→ **Exercise details**: After finding the line with "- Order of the" in the data below, set down exactly each line through the one with "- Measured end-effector", inclusive, and stop there.

→ **Entries taken from a collection**:
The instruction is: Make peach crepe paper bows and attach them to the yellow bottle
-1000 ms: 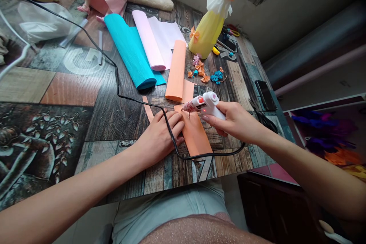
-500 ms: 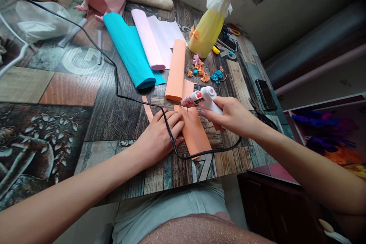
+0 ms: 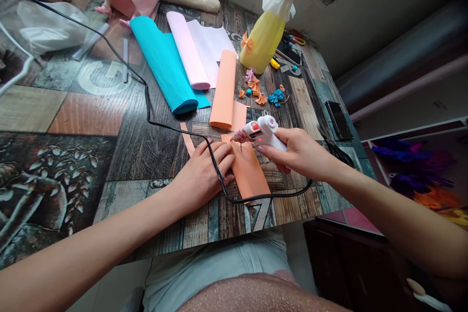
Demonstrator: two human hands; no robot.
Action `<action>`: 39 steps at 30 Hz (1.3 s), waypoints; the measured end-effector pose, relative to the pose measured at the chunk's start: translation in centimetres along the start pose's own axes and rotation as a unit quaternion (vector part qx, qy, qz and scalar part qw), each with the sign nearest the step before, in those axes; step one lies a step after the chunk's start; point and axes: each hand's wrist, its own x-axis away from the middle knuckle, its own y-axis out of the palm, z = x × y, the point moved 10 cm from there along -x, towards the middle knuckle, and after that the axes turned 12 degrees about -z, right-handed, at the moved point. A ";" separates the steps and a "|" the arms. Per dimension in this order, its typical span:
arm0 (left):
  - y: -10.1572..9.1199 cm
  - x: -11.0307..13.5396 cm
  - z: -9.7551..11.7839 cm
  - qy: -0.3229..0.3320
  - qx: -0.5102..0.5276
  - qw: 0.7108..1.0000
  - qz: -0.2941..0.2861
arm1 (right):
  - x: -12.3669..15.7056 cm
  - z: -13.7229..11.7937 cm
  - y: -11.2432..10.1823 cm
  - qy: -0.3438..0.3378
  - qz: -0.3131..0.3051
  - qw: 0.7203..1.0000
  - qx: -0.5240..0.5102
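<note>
My right hand (image 3: 300, 153) grips a white glue gun (image 3: 260, 133) with a red light, its nozzle pointing left and down over the far end of an orange paper strip (image 3: 248, 169). My left hand (image 3: 203, 174) lies flat on the table with fingers stretched out, pressing the left edge of that strip. The glue gun's black cord (image 3: 146, 102) runs across my left hand's fingers and loops around the near end of the strip. A thin orange offcut (image 3: 187, 140) lies just beyond my left hand.
Rolls of teal (image 3: 164, 63), pink (image 3: 188, 48) and orange crepe paper (image 3: 224, 90) lie further back. A yellow-wrapped bottle (image 3: 265, 39) stands behind small paper flowers (image 3: 261, 92). A black phone (image 3: 338, 119) lies near the right edge. A clear plastic bag (image 3: 47, 29) is far left.
The glue gun lifted slightly away half a second ago and has come back down toward the far end of the strip. My left hand has stayed in place.
</note>
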 end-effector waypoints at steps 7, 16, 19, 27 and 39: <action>-0.1 0.0 0.0 -0.004 0.004 1.000 -0.002 | 0.6 0.0 0.3 0.003 -0.011 1.000 -0.013; 0.2 -0.2 0.1 -0.004 -0.015 1.000 -0.014 | 1.6 0.3 0.7 0.007 -0.016 1.000 -0.010; 0.1 -0.2 0.1 -0.004 -0.015 1.000 -0.014 | 2.0 0.4 1.0 0.007 -0.023 1.000 -0.014; 0.1 -0.1 0.0 -0.011 -0.009 0.999 -0.031 | 3.2 0.8 1.7 0.012 -0.041 0.999 -0.016; 0.0 0.1 0.0 -0.015 0.016 0.999 -0.024 | 4.8 1.0 2.4 0.022 -0.043 0.999 -0.001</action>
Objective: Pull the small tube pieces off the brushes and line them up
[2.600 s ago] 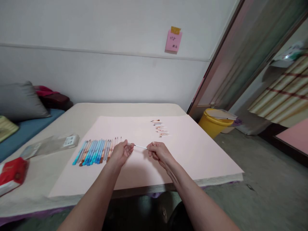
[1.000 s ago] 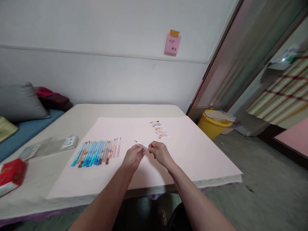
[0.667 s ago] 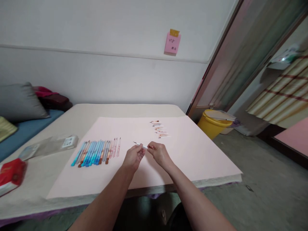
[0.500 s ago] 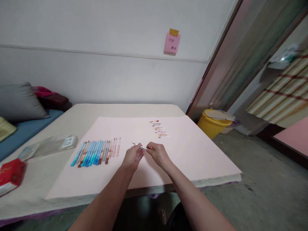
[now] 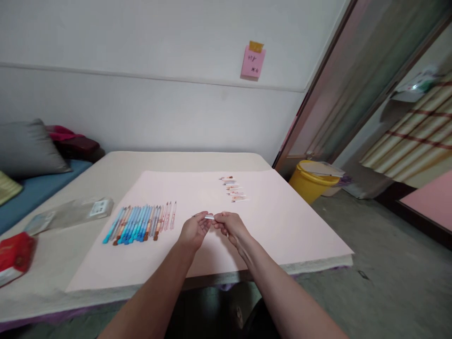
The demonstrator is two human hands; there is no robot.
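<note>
A: Left hand (image 5: 195, 231) and right hand (image 5: 232, 227): state?

B: Both narrow. The left pinches a slim white rod (image 5: 209, 217) between thumb and fingers. The right has its thumb and forefinger closed on the rod's other end, remaining fingers curled.

A: Position of the rod?

B: Bridging the two hands, roughly level, above the pale pink sheet (image 5: 289, 221) that covers much of the bench (image 5: 187, 160). A thin dark tip shows past the left thumb.

A: Nearest items?

B: To the left, a row of pens (image 5: 139, 223) lying side by side, points away from the person: blue, brown, grey, then pinkish ones at the right end. Beyond the right hand, a short column of small slender pieces (image 5: 234, 190), several dark-tipped; too small to identify.

A: Bench margin, left side?

B: A clear plastic bag (image 5: 76, 217) with a white label, lying flat. Nearer the person, a red and white packet (image 5: 17, 256).

A: Wall?

B: Pink note (image 5: 253, 62), handwritten, held by a yellowish strip of tape (image 5: 256, 46).
</note>
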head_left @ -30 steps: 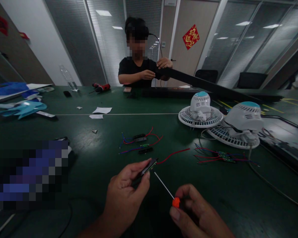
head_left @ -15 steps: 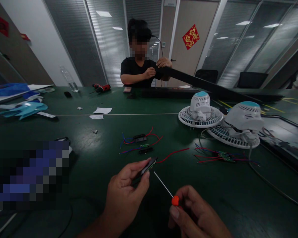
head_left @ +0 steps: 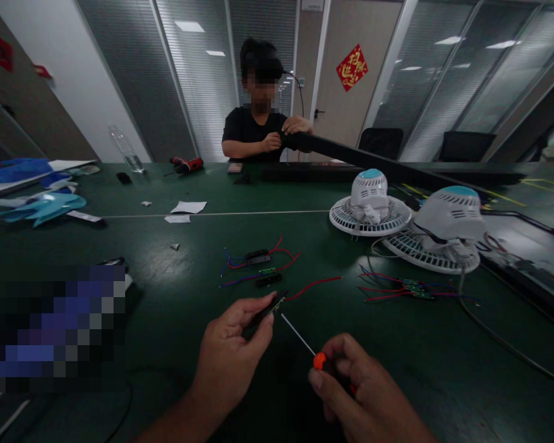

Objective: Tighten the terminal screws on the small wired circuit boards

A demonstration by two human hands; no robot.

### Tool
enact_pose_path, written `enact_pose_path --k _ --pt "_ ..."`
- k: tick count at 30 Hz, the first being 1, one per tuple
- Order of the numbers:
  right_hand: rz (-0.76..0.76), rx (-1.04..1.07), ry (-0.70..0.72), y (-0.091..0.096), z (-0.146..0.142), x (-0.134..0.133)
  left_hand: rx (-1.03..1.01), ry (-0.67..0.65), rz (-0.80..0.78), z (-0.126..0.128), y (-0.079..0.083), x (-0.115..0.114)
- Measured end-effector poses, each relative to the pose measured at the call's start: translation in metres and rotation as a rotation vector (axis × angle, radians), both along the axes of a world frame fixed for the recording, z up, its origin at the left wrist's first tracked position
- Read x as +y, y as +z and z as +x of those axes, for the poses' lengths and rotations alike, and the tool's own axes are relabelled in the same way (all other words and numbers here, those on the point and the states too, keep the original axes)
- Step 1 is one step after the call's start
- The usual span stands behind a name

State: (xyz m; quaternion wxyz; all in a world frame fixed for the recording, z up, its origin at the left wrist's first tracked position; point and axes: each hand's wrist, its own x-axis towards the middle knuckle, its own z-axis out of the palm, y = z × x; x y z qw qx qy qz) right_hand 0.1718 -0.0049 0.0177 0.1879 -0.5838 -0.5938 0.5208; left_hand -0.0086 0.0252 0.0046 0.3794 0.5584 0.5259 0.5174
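Note:
My left hand (head_left: 237,347) pinches a small circuit board in a black casing (head_left: 271,309) between thumb and fingers, tilted up to the right, with a red wire (head_left: 311,287) running out of its far end. In my right hand (head_left: 357,387) is a screwdriver (head_left: 320,360) with an orange-and-black handle. Its thin shaft points up and left, the tip close to the board's edge; whether they touch I cannot tell. Just beyond lie a black casing piece (head_left: 268,280), a small green board (head_left: 266,271) and another cased part (head_left: 258,257) with red and blue wires.
Wired green boards (head_left: 413,288) lie to the right, near two white fan units (head_left: 447,227) and a grey cable (head_left: 484,323). Across the table a person (head_left: 253,129) holds a long black bar (head_left: 351,154). A red drill (head_left: 187,165), paper scraps (head_left: 188,207) and a bottle (head_left: 127,151) are at the far left.
My right hand and the screwdriver have shifted slightly up and left, keeping close to the board. The view has moved a little. Both hands keep their holds.

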Motion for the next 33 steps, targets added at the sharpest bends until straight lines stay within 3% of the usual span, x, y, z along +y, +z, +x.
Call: enact_pose_path --k 7,11,19,33 --pt "-0.016 -0.021 0.014 0.003 -0.004 0.01 0.387 0.006 0.15 -0.01 -0.001 0.02" --pt "-0.038 -0.005 0.041 0.003 -0.002 0.014 0.569 0.051 0.096 -0.016 -0.003 0.035" --pt "-0.058 -0.01 0.043 0.005 0.001 0.012 0.612 0.038 0.026 -0.02 -0.003 0.038" --pt "-0.042 0.038 0.037 -0.001 0.005 0.01 0.603 0.104 0.104 -0.02 -0.008 0.043"
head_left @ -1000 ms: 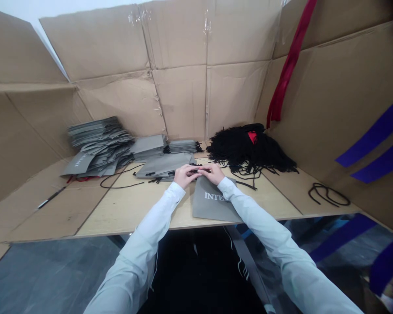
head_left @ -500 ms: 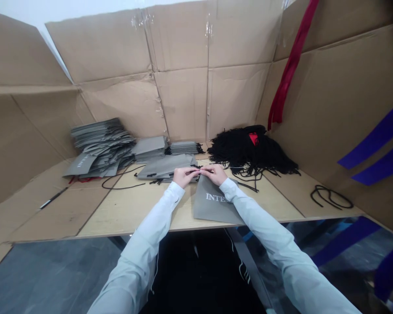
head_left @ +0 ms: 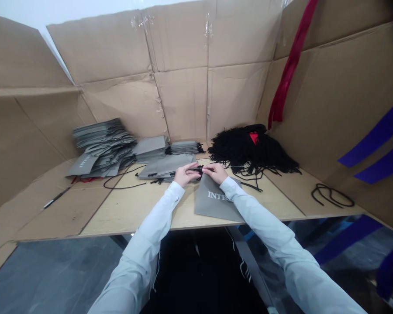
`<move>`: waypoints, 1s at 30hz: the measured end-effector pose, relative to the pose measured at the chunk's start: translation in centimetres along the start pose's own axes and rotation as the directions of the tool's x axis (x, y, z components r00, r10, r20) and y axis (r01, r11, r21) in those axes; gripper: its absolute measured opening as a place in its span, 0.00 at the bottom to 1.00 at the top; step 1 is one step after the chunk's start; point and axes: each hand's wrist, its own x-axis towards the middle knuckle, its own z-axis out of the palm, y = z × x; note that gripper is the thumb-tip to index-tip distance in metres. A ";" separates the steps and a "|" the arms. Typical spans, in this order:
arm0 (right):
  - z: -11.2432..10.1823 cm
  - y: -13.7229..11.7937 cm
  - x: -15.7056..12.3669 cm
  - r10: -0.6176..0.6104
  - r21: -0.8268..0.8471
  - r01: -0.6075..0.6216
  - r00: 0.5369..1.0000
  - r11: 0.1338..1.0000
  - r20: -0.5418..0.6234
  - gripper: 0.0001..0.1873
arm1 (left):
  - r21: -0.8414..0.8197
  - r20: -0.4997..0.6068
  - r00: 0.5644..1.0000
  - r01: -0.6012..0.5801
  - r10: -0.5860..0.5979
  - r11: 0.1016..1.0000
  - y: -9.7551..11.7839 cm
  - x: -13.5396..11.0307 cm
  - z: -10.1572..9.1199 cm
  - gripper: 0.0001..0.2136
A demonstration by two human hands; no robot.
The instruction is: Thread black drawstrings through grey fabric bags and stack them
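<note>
A flat grey paper bag with white lettering lies on the table in front of me, its far edge under my hands. My left hand and my right hand meet at that top edge. Both are closed in a pinch on a thin black cord between them. White sleeves cover both my arms.
A heap of black cords lies at the back right, and a loose cord loop at far right. Stacks of grey bags sit back left, with flatter piles beside my left hand. A pen lies left. Cardboard walls enclose the table.
My hands stay at the bag's top edge. The fingers have shifted a little and the black cord between them shows more clearly now.
</note>
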 end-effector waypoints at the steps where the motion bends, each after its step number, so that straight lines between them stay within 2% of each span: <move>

→ **Exercise response**:
- Order of the numbers:
  right_hand: rz (-0.76..0.76), rx (-1.04..1.07), ry (-0.70..0.72), y (-0.091..0.096), z (-0.146..0.142), x (-0.134..0.133)
  left_hand: rx (-1.03..1.01), ry (-0.67..0.65), rz (-0.80..0.78), z (-0.126..0.128), y (-0.079..0.083), x (-0.115..0.114)
- Measured end-effector poses, each relative to the pose measured at the call's start: translation in metres and rotation as a rotation vector (axis × angle, radians), both along the axes of a world frame fixed for the recording, z up, its origin at the left wrist's first tracked position

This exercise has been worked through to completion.